◆ Work required
From the listing below, set down exactly the lines between the one holding "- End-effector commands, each" and the one holding "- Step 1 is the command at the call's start", inclusive. No other line is wanted.

◆ Material for this exercise
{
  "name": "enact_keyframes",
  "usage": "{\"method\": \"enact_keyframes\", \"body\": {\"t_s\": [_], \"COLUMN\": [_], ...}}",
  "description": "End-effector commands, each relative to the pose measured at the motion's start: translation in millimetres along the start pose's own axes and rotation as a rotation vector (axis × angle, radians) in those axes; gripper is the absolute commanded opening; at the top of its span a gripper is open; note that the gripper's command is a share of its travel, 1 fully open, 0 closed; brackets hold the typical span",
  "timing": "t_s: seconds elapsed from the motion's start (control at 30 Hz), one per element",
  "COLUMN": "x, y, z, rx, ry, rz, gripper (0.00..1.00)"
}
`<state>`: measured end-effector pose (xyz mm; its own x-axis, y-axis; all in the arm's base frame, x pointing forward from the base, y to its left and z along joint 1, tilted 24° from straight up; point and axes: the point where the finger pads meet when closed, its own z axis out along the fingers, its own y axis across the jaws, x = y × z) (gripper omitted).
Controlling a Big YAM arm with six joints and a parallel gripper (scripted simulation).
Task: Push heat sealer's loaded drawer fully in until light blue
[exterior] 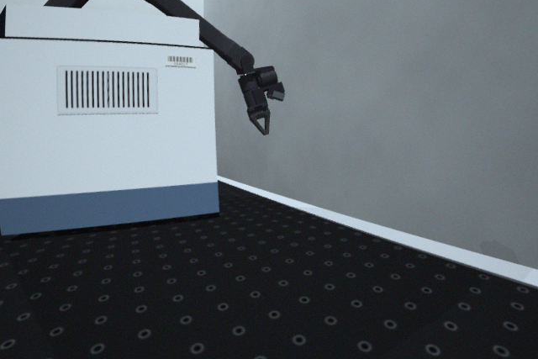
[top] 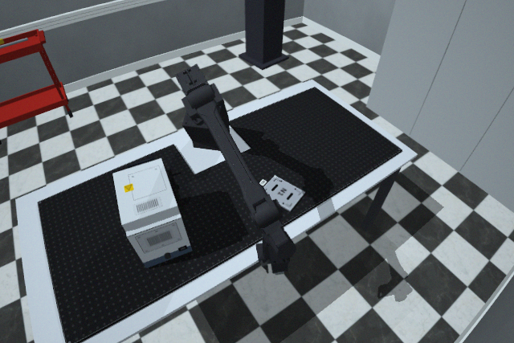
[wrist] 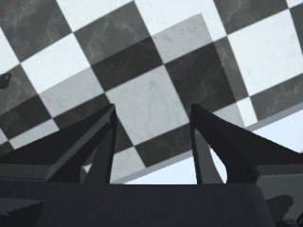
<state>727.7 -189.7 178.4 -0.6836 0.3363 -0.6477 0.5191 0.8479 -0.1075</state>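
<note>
The heat sealer is a white box with a blue-grey base, standing upright on the left part of the black perforated table top. A vented panel and a small knob face the top view. Its vented side also fills the left of the exterior view. I cannot make out an extended drawer, the sheet, the frame or the light. My gripper hangs beyond the table's front edge, right of the sealer and well apart from it. Its fingers stand partly open with only floor between them. It also shows in the exterior view.
A small grey slotted plate lies flat on the table near the front edge, just behind my forearm. The arm's base sits at the table's back edge. A black pedestal and a red rack stand on the floor beyond.
</note>
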Motion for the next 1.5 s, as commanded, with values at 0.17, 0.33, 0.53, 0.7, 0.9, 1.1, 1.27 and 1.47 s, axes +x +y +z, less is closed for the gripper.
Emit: {"method": "enact_keyframes", "body": {"t_s": [0.17,0.33,0.53,0.7,0.9,1.1,1.27,1.47], "x": [-25,-14,-29,-31,-19,-34,-35,-25], "y": [-28,-57,-82,-94,-116,-141,-153,-176], "z": [-1.0,-7.0,-15.9,-15.9,-6.8,-18.4,-19.0,-16.3], "rx": [0.025,0.035,0.030,0.030,0.060,0.056,0.057,0.083], "ry": [-0.015,0.011,-0.026,-0.027,0.029,-0.012,-0.012,0.034], "rz": [0.043,0.033,0.042,0.042,0.071,0.079,0.079,0.112], "gripper": [0.45,0.45,0.45,0.45,0.45,0.45,0.45,0.45]}}
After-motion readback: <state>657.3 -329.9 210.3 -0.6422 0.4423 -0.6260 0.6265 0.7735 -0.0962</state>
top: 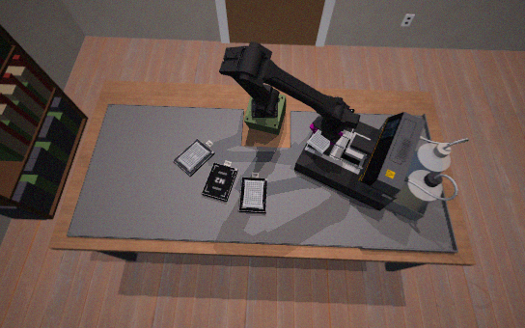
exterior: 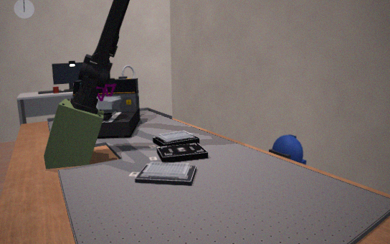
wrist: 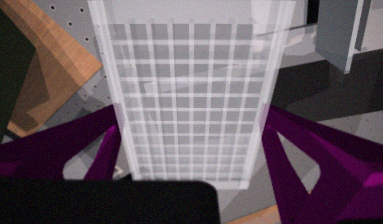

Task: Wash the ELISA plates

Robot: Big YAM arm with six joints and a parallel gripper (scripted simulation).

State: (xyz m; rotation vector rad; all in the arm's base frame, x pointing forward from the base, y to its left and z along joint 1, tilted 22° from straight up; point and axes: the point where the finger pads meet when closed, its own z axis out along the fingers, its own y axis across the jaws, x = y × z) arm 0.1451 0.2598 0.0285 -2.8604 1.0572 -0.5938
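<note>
Held plate (top: 318, 143) (wrist: 192, 102): clear, with a pale well grid; I have it between the magenta fingers (top: 313, 127) (exterior: 111, 90), gripped by its long sides
N2 nest (top: 219, 181) (exterior: 182, 151): black, flat, well apart from my fingers, its white marking exposed
Plate nearer my fingers (top: 253, 193) (exterior: 176, 135): pale, wells up, lying flat in a black nest (top: 252, 210) (exterior: 179, 142)
Plate farthest from my fingers (top: 194, 156) (exterior: 166, 170): likewise flat in its nest (top: 190, 173) (exterior: 165, 181), which I see angled beyond N2
Washer (top: 338, 185) (exterior: 118, 130) (wrist: 332, 90): dark, upright housing beside my fingers, low base reaching beneath them; keypad hidden from me
</note>
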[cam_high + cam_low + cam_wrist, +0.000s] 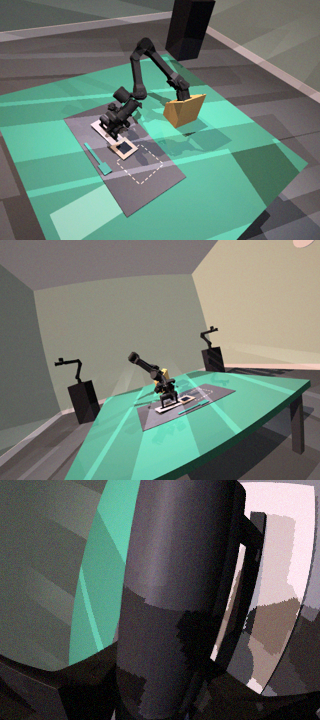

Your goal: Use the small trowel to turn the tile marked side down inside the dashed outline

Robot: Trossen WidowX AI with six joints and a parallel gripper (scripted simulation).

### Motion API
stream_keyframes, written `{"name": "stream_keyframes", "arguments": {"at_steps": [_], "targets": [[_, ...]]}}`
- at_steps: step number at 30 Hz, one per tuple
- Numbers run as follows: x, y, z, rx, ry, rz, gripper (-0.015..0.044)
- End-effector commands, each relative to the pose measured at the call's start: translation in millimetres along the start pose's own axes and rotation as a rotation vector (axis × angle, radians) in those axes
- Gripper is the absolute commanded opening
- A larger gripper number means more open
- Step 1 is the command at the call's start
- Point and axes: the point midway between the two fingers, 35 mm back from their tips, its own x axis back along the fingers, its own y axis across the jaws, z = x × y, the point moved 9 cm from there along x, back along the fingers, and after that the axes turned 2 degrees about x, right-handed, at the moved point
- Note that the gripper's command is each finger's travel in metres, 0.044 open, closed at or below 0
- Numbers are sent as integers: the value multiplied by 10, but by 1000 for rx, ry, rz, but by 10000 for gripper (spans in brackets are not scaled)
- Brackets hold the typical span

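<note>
The tile [124, 147] [186, 398] lies on the mat [126, 201] [147, 423] with its dark square mark facing up. It is left of and behind most of the dashed outline [140, 183] in the top view. My gripper [108, 131] [169, 403] is shut on the pale flat trowel [96, 125] [160, 409] [300, 510], low over the mat's far-left part. The trowel's front edge is at the tile's near-arm side. I cannot tell whether it is under the tile or only against it. The fingers and arm hide the trowel's handle in the top view.
A teal paddle-shaped tool [104, 168] [204, 402] lies along the mat's left edge, beside the tile. The arm's orange base block [189, 111] stands on the green table [193, 206] beyond the mat. Dark pedestals stand off the table.
</note>
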Motion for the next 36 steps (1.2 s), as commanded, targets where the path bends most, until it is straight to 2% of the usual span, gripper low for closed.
{"name": "stream_keyframes", "arguments": {"at_steps": [1,14,36], "targets": [[9,20,65,5,14,-9,0],[101,128,-52,-75,81,-11,0],[340,415,187,-77,83,-12,0]]}}
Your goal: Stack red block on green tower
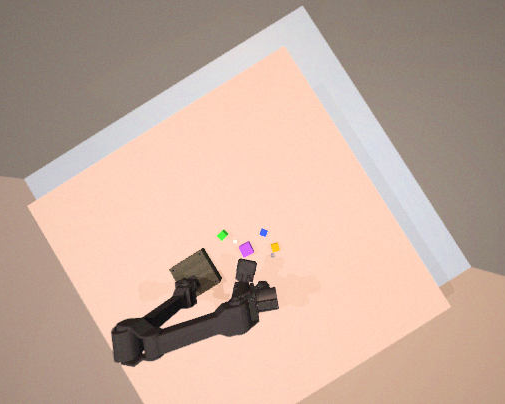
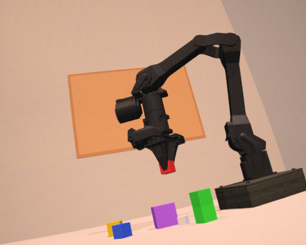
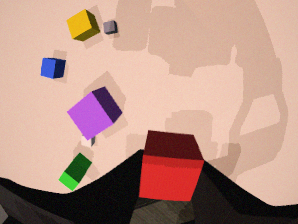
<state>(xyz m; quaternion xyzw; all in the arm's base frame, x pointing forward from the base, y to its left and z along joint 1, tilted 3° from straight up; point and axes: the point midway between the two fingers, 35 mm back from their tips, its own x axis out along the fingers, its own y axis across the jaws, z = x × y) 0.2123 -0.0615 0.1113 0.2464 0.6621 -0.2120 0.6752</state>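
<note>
The red block (image 2: 168, 167) (image 3: 171, 172) is held between the fingertips of my gripper (image 2: 166, 165), which is shut on it. It hangs in the air, higher than the tower's top in the exterior view. The arm hides the red block in the top view. The green tower (image 1: 222, 235) (image 2: 203, 206) (image 3: 75, 172) stands upright, two blocks high, with nothing on top. It is off to the left of the held block in the wrist view, beyond the left finger's edge.
A purple block (image 1: 246, 249) (image 2: 165, 216) (image 3: 92, 114) and a small white block (image 1: 235, 241) (image 2: 183, 219) stand near the tower. A blue block (image 1: 263, 232) (image 2: 122, 230) (image 3: 52, 68), a yellow block (image 1: 275, 247) (image 3: 82, 25) and a small grey block (image 1: 272, 255) (image 3: 110, 27) lie farther off.
</note>
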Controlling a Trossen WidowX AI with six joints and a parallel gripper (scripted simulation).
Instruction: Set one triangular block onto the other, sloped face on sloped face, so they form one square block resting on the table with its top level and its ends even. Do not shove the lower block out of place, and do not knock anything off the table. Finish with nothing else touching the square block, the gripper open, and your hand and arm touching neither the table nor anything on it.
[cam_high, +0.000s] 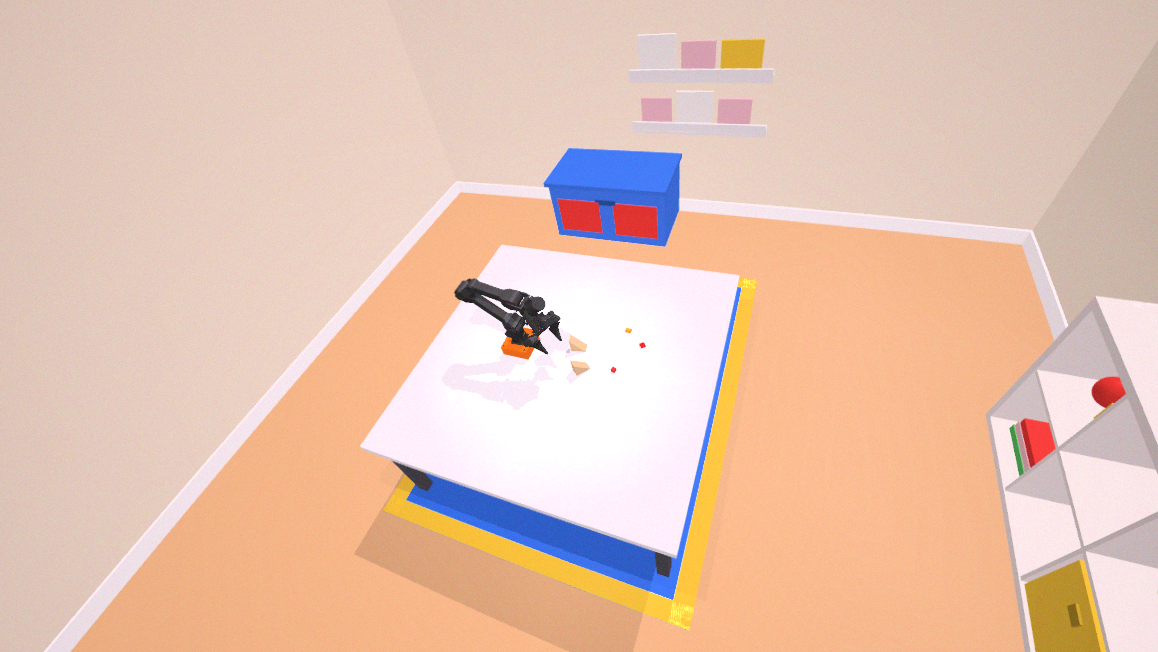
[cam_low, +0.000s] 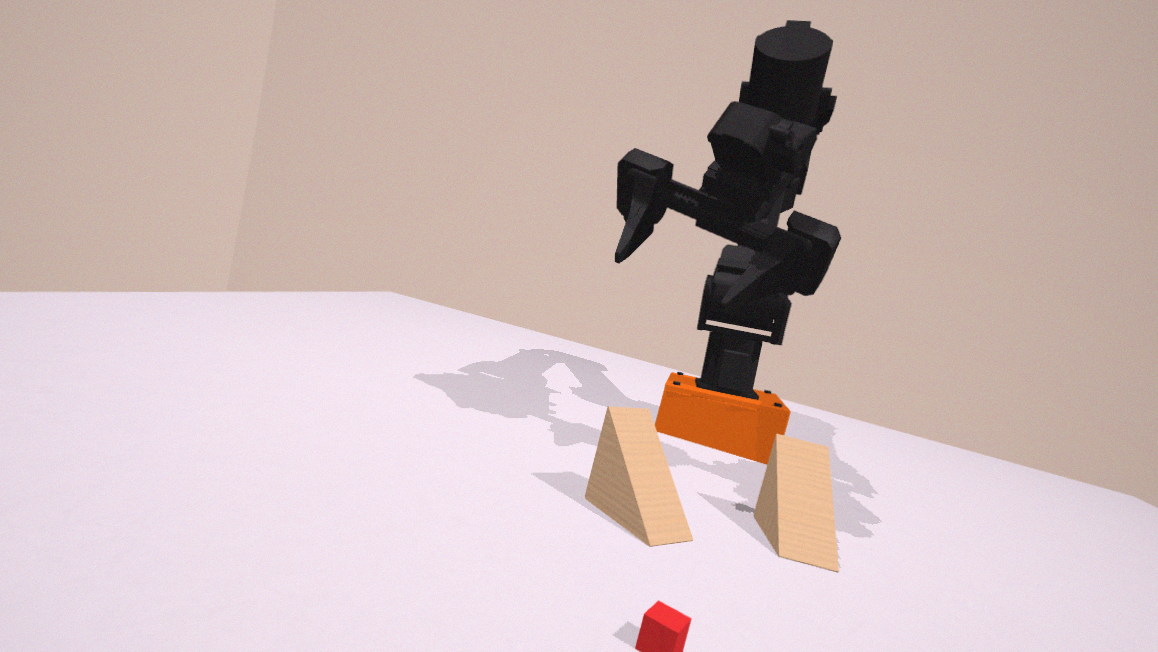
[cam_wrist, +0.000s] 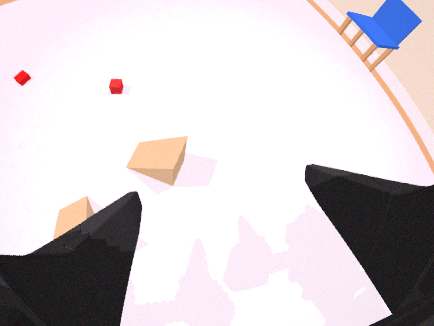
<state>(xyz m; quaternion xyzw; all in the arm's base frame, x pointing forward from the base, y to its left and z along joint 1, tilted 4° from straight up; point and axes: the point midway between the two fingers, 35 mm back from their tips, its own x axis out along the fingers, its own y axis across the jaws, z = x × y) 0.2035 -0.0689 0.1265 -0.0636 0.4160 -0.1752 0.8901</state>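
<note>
Two wooden triangular blocks stand apart on the table, thin ends away from the robot's base. One block (cam_high: 579, 366) (cam_low: 660, 494) (cam_wrist: 159, 154) is on the left in the exterior view. The other block (cam_high: 576, 344) (cam_low: 806, 502) (cam_wrist: 73, 216) is on the right there; in the wrist view a finger partly hides it. Both slopes face up and towards the exterior camera. My gripper (cam_high: 553, 345) (cam_low: 671, 281) (cam_wrist: 225, 186) is open and empty, above the table on the base side of the blocks, touching neither.
The orange base (cam_high: 517, 349) (cam_low: 721, 419) is behind the blocks. A red cube (cam_high: 613, 370) (cam_low: 664, 627) (cam_wrist: 116, 86) lies beyond their thin ends. A second red cube (cam_high: 642, 345) (cam_wrist: 22, 77) and a small orange cube (cam_high: 628, 330) lie farther out on the table (cam_high: 518, 453).
</note>
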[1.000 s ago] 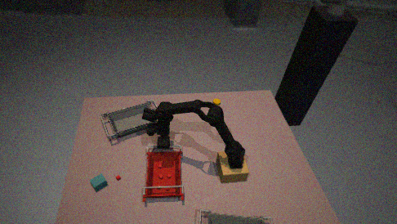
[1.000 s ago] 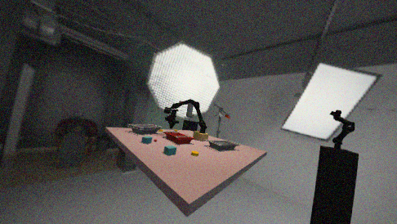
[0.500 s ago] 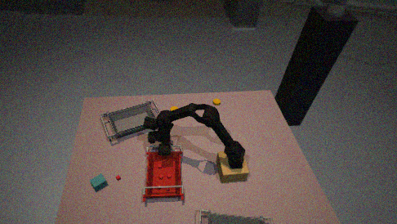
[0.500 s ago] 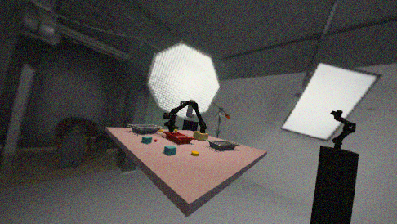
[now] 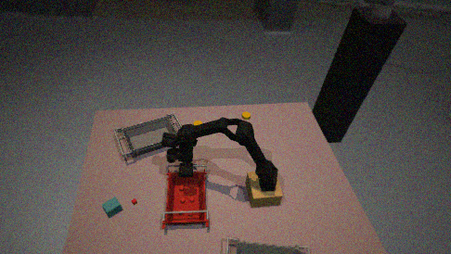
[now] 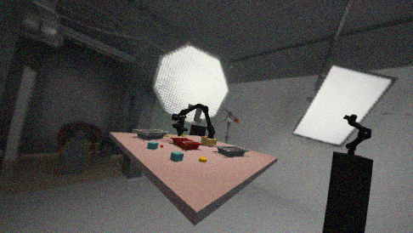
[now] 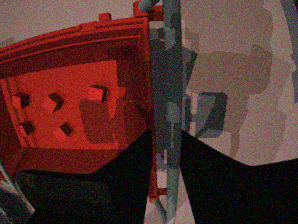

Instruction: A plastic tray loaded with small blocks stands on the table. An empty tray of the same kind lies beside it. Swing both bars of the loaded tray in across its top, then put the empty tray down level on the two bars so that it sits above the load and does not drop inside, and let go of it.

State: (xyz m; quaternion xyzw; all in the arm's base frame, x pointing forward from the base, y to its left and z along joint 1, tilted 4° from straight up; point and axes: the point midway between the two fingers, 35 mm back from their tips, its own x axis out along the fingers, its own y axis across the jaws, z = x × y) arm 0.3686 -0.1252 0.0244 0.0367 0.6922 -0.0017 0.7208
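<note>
The loaded red tray (image 5: 204,196) (image 6: 187,144) (image 7: 75,33) stands on the table with several small red blocks (image 7: 97,93) inside. Its near bar (image 5: 186,212) lies across the top, a little in from the near end. Its far bar (image 5: 199,165) (image 7: 172,55) stands out beyond the far end. My gripper (image 5: 186,171) (image 6: 180,133) (image 7: 162,135) points down at that end. Its fingers stand a little apart, one on each side of the far bar, not visibly clamped on it. A grey tray (image 5: 148,150) (image 6: 150,135) that looks empty lies at the back left, with wire bars at its ends.
Another grey tray (image 5: 269,248) (image 6: 231,151) lies near the front, cut off in the top view. A tan block (image 5: 265,199) is at the arm's base. A teal block (image 5: 112,208) and a small red cube (image 5: 135,201) lie left. Yellow discs (image 5: 246,115) lie behind.
</note>
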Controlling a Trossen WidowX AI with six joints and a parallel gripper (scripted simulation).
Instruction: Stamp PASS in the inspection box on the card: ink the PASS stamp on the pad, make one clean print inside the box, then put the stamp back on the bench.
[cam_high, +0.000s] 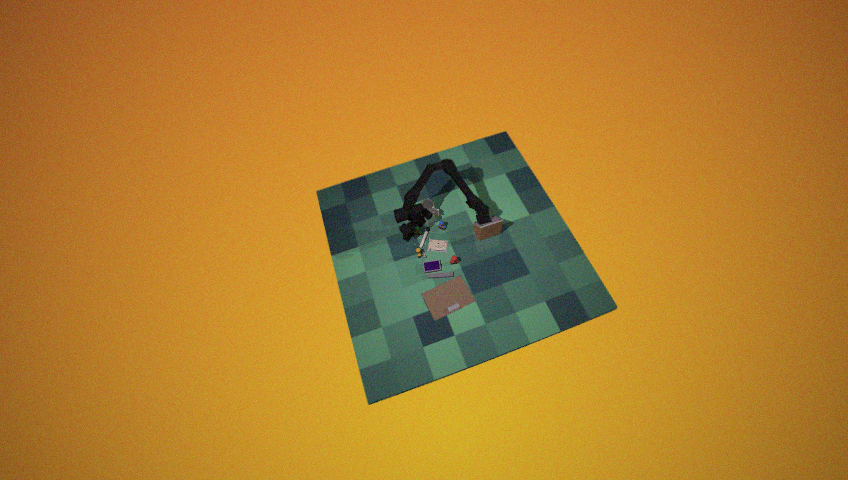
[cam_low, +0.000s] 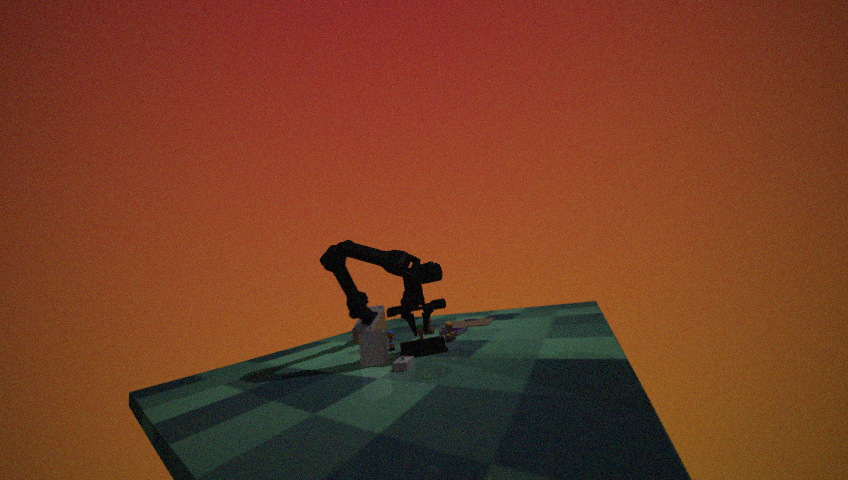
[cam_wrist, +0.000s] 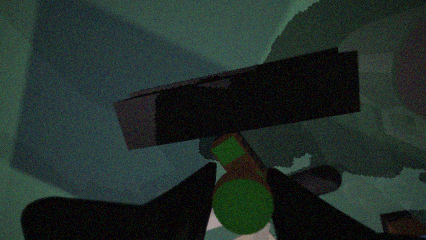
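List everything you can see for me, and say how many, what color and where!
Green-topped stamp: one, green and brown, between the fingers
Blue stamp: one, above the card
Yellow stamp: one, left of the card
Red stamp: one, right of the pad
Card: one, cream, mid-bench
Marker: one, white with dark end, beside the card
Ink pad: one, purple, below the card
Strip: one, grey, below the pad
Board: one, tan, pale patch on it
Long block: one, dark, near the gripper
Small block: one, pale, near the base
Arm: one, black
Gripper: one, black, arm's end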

◆ Problem solution
- End-effector commands, each relative to the pose measured at the call's start: translation in millimetres along the start pose's own axes and rotation as a rotation vector (axis × angle, radians) in those axes
- Gripper is the absolute commanded opening
- A larger gripper number means more open
- Step 1 is the command at the call's start

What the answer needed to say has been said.